台湾人女性は日本出国時には申告をしたものの、台湾到着時に税関の場所が分からずに、申告をしなかったと言っているとのこと。泣き崩れる女性に対して、台湾の税関当局は訴えを認めずに法令通りに超過金額部分は全て没収されたとのこと。

このようなことにならないように、日本出国時に100万円相当額を超える金額を所持している場合、そして台湾入国時に1万米ドル相当額を超過するお金を持っている場合は、忘れずにそれぞれの税関当局へ申告をしましょう。

 

台湾現地のルールや手続きは下記のサイトを参考にしました。

参考≫≫ 台湾の入出国時のお金の持ち込み制限と持ち出し制限

コメント

  1. エイト より:

    もうすぐ台湾に行く予定なのですが、10万台湾ドル以上を持ち込む場合、事前に中国中央銀行から許可証を申請する必要があると聞きました。
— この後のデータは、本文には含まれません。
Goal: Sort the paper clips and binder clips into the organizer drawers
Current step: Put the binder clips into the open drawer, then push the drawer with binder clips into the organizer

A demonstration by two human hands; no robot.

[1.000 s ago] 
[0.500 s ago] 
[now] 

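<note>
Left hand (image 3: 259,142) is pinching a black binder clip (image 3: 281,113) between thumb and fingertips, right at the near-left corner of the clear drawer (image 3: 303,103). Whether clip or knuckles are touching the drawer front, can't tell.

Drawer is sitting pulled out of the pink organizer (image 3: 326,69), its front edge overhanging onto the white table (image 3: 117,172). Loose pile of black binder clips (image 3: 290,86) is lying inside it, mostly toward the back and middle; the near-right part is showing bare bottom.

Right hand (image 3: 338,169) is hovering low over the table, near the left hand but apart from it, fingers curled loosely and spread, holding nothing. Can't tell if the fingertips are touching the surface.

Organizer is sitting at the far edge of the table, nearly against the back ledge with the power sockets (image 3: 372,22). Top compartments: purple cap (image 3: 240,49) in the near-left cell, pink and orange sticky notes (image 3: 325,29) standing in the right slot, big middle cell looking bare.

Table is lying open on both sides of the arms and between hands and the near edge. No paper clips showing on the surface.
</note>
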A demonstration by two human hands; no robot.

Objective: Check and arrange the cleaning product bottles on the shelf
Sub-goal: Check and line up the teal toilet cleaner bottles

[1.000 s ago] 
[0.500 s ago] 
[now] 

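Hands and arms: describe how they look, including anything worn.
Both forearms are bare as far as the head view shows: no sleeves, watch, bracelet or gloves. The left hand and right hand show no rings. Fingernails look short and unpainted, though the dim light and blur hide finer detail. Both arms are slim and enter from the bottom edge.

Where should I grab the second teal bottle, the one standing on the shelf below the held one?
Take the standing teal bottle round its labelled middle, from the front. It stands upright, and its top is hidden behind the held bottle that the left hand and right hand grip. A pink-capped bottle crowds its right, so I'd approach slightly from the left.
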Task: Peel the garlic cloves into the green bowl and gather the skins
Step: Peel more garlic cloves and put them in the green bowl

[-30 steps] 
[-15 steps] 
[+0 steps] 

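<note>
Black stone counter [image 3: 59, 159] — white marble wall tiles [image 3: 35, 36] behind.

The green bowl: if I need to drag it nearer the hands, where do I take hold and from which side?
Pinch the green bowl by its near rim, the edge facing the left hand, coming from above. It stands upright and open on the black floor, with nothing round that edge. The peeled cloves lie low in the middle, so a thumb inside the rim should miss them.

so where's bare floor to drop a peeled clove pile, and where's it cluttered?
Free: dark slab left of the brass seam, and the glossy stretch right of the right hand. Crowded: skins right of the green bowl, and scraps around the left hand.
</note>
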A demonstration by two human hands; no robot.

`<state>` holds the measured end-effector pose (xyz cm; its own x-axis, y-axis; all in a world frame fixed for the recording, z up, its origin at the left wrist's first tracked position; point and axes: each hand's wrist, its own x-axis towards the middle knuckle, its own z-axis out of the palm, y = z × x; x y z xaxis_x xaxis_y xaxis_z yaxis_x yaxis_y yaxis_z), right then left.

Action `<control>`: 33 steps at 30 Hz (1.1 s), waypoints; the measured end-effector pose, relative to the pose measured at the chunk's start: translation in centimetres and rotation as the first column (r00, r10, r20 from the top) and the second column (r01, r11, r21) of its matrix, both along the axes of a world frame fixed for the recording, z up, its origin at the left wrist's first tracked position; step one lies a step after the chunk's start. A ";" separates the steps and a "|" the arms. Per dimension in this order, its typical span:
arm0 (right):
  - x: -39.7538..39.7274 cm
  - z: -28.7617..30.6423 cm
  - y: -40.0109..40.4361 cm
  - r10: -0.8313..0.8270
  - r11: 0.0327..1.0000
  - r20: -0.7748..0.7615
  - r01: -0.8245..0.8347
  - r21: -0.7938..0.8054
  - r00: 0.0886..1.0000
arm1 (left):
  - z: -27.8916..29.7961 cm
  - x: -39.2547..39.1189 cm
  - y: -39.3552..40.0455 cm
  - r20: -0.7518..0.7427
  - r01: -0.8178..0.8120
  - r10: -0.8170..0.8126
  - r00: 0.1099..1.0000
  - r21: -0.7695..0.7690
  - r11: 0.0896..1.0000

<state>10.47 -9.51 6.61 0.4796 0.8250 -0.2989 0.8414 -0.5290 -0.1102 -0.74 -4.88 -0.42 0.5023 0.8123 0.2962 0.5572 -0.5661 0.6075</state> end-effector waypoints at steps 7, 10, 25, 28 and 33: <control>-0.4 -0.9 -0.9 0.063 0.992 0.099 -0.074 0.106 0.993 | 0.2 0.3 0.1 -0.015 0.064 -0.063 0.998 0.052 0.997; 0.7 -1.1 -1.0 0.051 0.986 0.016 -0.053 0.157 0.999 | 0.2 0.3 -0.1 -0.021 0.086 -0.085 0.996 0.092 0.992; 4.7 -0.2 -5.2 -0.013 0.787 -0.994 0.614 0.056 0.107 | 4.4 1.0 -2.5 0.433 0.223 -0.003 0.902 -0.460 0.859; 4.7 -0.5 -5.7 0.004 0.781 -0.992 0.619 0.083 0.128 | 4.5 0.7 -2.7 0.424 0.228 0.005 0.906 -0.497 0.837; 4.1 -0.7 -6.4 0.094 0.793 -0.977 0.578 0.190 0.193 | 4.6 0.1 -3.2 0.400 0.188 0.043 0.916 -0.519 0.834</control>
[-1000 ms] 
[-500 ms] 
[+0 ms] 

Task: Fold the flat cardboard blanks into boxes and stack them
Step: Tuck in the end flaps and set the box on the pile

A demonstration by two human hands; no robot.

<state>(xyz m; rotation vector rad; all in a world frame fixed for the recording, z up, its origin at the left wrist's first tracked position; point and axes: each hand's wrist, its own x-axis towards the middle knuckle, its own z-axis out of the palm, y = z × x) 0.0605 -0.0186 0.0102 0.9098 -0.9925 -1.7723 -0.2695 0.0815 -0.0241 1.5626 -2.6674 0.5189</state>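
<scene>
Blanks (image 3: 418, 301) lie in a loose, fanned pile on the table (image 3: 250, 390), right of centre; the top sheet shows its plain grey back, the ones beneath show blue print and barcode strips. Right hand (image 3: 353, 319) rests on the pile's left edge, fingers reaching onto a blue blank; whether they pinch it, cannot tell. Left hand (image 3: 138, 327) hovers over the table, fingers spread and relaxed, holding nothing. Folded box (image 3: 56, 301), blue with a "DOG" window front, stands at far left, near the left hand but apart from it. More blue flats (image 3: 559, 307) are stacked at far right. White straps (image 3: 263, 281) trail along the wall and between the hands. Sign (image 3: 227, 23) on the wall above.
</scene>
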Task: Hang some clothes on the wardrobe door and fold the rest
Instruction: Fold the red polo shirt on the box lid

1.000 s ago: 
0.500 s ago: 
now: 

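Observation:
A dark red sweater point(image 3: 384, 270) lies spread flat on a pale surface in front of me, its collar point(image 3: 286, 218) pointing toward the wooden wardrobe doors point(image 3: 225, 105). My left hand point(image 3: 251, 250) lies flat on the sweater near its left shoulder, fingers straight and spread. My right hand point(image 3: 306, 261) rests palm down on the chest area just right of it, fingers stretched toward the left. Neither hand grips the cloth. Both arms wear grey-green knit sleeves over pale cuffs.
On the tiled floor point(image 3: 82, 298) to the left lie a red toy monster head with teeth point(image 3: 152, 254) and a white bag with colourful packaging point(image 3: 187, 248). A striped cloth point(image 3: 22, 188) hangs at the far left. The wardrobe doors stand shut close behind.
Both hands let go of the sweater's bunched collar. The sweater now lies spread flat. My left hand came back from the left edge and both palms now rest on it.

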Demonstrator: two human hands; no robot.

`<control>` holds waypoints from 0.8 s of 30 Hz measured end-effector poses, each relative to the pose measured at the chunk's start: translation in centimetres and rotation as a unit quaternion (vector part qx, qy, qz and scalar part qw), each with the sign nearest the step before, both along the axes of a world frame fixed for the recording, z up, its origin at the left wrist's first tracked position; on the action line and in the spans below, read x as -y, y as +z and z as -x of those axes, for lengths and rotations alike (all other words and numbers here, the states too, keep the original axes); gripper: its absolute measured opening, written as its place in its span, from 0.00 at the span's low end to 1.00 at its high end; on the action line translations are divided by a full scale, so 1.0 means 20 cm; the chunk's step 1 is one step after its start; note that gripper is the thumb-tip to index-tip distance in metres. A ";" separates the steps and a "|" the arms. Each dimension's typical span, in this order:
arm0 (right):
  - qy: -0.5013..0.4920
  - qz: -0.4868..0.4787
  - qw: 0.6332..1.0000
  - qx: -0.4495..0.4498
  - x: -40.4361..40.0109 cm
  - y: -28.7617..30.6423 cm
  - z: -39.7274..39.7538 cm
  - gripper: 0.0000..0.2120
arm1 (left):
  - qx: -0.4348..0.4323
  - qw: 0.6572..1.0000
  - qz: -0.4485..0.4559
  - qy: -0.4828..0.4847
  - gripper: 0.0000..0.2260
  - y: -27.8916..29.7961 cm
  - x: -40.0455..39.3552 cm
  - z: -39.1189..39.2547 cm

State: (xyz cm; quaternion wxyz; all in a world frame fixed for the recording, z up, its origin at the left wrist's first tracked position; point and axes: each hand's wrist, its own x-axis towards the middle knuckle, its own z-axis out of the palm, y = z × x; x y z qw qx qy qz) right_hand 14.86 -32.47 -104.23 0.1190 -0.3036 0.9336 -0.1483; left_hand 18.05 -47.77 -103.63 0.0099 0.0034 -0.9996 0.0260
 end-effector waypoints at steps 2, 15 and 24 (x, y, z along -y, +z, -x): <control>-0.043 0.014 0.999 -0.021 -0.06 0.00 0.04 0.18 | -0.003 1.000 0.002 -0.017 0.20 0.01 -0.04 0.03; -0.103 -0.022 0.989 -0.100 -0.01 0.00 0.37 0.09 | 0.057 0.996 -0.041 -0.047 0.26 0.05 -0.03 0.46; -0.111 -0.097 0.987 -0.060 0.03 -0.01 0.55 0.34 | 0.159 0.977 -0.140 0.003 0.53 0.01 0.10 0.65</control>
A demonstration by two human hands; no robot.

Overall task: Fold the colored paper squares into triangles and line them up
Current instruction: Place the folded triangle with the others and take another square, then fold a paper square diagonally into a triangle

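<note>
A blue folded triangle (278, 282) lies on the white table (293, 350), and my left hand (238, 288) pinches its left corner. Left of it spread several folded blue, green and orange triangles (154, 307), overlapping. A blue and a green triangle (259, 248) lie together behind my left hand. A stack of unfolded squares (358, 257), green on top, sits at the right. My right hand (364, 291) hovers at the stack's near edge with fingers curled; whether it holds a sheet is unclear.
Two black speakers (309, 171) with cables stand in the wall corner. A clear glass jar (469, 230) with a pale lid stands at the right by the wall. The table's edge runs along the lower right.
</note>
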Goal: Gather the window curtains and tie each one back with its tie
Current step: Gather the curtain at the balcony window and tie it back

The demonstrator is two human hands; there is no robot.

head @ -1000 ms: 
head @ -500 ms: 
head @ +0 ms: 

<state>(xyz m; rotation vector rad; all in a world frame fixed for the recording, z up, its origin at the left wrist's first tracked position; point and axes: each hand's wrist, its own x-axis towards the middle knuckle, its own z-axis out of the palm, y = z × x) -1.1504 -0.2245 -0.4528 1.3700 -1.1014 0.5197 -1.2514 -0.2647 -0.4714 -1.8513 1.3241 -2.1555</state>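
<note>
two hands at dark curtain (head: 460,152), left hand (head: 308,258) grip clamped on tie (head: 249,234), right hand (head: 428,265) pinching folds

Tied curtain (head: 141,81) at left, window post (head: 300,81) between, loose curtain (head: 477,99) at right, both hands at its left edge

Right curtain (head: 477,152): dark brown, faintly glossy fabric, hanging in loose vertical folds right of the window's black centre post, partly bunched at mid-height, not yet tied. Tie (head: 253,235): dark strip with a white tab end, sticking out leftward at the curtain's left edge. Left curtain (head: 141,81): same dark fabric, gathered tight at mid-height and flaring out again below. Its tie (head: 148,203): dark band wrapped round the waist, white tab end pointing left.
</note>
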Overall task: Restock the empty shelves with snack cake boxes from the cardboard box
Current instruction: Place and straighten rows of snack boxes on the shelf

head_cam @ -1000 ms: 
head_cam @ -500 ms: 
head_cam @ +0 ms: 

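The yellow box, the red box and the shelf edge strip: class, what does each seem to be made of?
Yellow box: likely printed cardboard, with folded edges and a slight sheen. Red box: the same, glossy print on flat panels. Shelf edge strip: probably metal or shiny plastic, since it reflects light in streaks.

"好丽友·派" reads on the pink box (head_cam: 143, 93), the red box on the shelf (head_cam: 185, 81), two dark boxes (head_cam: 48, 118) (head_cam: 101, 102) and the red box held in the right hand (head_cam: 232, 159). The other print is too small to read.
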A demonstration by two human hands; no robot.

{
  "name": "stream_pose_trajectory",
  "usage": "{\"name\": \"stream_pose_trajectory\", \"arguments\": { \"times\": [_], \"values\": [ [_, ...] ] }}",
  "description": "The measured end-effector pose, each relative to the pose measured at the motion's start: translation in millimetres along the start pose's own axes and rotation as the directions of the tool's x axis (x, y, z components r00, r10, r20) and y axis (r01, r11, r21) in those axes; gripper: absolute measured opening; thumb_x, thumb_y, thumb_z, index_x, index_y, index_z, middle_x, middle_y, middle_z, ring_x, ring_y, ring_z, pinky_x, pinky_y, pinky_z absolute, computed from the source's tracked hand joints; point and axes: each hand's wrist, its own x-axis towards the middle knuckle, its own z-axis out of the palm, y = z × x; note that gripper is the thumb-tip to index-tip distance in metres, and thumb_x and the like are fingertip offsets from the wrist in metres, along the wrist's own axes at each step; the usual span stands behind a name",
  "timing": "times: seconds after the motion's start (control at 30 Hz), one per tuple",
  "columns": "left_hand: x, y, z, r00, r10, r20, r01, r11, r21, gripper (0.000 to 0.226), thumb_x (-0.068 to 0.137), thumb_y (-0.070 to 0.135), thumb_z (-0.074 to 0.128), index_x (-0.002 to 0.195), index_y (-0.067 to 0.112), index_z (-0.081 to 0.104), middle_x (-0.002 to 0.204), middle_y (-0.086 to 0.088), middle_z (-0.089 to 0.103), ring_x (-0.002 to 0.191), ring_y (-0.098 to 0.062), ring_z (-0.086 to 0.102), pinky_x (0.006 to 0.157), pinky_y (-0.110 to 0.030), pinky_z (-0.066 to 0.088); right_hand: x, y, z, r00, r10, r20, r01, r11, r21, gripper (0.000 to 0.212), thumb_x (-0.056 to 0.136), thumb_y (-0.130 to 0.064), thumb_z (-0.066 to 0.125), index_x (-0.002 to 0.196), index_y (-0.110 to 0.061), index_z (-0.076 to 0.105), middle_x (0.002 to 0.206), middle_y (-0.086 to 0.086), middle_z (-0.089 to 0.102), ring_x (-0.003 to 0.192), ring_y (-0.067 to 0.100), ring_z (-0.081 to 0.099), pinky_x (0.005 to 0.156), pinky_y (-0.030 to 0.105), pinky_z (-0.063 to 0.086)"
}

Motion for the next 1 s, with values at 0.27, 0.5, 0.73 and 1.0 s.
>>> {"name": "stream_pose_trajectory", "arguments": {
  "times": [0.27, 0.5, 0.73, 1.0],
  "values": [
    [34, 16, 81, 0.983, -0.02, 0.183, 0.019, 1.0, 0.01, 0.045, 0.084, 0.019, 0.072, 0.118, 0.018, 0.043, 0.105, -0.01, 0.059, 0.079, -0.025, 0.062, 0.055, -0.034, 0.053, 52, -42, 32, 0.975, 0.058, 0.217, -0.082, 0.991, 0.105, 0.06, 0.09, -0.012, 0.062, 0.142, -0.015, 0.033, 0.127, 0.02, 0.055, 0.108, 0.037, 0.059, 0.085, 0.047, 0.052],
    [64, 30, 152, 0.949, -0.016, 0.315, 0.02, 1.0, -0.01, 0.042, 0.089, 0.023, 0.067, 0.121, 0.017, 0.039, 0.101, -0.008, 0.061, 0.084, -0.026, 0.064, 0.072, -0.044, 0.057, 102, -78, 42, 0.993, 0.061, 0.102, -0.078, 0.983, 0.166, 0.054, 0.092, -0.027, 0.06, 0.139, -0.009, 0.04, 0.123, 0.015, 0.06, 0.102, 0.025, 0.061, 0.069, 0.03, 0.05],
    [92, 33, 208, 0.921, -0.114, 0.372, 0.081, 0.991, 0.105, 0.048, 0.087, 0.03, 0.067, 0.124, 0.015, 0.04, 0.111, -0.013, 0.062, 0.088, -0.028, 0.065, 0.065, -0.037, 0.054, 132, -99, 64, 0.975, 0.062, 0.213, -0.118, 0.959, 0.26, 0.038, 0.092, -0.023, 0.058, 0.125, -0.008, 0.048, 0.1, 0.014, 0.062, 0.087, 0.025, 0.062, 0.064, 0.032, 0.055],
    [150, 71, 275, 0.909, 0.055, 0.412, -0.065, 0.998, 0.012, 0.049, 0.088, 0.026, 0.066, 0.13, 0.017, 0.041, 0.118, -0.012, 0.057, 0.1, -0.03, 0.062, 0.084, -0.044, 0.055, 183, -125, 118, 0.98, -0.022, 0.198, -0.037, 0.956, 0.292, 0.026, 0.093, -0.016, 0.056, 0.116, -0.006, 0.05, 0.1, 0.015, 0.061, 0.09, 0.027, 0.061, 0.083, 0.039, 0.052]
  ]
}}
もし、台湾の空港での税関の申請だけじゃなくそのようなものが必要なら税関での申告だけでは没収になりますよね?もし許可証のやり方をご存知でしたら教えてください。宜しくお願いします

    • 現地在住 より:

      エイトさま

      コメントありがとうございます。
      10万台湾ドル以上を台湾へ持ち込む際に許可証が必要があるという情報はどこからの話でしょうか?

      (蛇足ですが、台湾には中国中央銀行という銀行は存在しません。)

      中華民国税関申告書

      上記の申告書を空港の「税関申告カウンター」(赤いラインのカウンター)で申告すれば問題ないと思います。